Re: Response to Everson Phoenician and why June 7?

From: Mark E. Shoulson (mark@kli.org)
Date: Mon May 24 2004 - 07:47:05 CDT

  • Next message: Dean Snyder: "Re: Response to Everson Phoenician and why June 7?"

    Peter Kirk wrote:

    > On 22/05/2004 19:41, Mark E. Shoulson wrote:
    >
    >> Peter Kirk wrote:
    >>
    >>> The fear is rather that a few people, who are not true Semitic
    >>> scholars, will embrace the new range, and by doing so will make
    >>> things much harder for the majority who don't need and don't want
    >>> the new encoding. One of the original purposes of Unicode was to
    >>> move away from the old situation in which many different
    >>> incompatible encodings were used for the same language and script.
    >>> We don't want to get back into that situation.
    >>
    >>
    >>
    >> That's awfully elitist, isn't it? "Some *non*-scholars want it (if
    >> they'll embrace it, it follows that they'd want it if offered), but
    >> we can't be swayed by the desires of the hoi polloi." Non-scholars
    >> get to use Unicode too, and have a right to influence what gets in
    >> it. Just because the userbase isn't the people you thought it would
    >> be doesn't mean they don't count.
    >
    >
    >
    > My intention here is not elitist but democratic, to consider the
    > requirements of the majority of people who actually use the scripts in
    > question. Hoi polloi (Greek: the majority) don't actually use
    > Phoenician script. Semitic scholars do. A rather small number of other
    > people do. I am suggesting that we look for the views of the majority
    > of those who actually use the script. And of the views expressed on
    > this list by actual users, or reported here with specific names and
    > details, I see a majority for unifying Phoenician with Hebrew. In fact
    > I think only two actual users have favoured non-unification, Deborah
    > Anderson and George Khalaf, plus Michael if he is really a user
    > himself. But several users, Semitic scholars, have favoured unification.

    We've been through this: it isn't about who's the majority. If the
    majority wants one thing and there is a significant *minority* that
    wants the other, Unicode has to go with the minority. Otherwise we'd
    just all stick with US-ASCII. Unicode is supposed to be universal, not
    a servant of the majority alone.

    You can't have it both ways: if, as you admit, there are likely to be a
    fair number of people who will use Phoenician--people, not necessarily
    scholars with publications in all the right journals--that indicates
    that there *is* a potential userbase, and thus there are people who
    would be served by it. The fact that there are people who would be
    served by it indicates that Unicode should provide it. That there are
    other people who would not be served by it is neither here nor there.

    >> ...
    >>
    >> I don't think the "majority vs. one or two malcontents" picture that
    >> you're drawing here is even vaguely reminiscent of reality.
    >
    >
    >
    > I don't claim an overwhelming majority. But even if it is only four to
    > three, that is still a majority.

    Four to three is an excellent reason to listen to the three. Or else we
    could all just take a vote and see if CJK or Latin should be the *only*
    alphabet we encode. After all, the others are just minorities. And
    you're telling me you're not being elitist? Listen to yourself.
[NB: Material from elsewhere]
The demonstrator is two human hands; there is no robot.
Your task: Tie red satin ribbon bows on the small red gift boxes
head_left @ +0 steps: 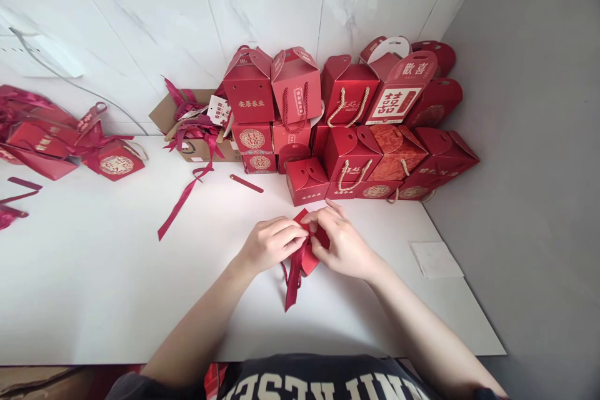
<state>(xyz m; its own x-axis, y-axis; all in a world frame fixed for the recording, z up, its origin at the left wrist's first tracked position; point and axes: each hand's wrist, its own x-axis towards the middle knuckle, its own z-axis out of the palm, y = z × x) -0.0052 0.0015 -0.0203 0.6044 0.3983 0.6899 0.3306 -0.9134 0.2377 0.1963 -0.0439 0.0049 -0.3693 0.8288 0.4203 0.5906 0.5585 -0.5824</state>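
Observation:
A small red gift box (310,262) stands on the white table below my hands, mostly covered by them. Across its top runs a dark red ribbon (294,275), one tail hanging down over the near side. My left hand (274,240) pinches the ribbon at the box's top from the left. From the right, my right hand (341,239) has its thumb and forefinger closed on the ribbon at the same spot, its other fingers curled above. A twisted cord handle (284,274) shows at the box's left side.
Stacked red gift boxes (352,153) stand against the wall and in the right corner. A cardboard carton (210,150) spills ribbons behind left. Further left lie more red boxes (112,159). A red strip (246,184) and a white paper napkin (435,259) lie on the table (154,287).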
    Besides, this is hardly a representative sampling. I'm sure both sides
    could find more supporters; nobody's polled the entire pool of
    Semiticists in the world (and even if they had, as you said yourself,
    there are non-Semiticists who will use Phoenician--*and their needs must
    be considered too*). There is no reason to believe that the minuscule
    sample we've seen in any way reflects the actual division of opinion,
    except that we *can* assume that our informants do not speak only for
    themselves and thus there is at least some support on both sides of the
    issue.

    I can't believe you're saying that four scholars vs. three scholars
    means we have to disregard the needs of the three; I'm completely
    flabbergasted by that.

    Anyway, didn't you yourself say that once you heard from Deborah
    Anderson, you saw that there was in fact a need for this, and that
    removed your objections to the proposal? Why the change of position?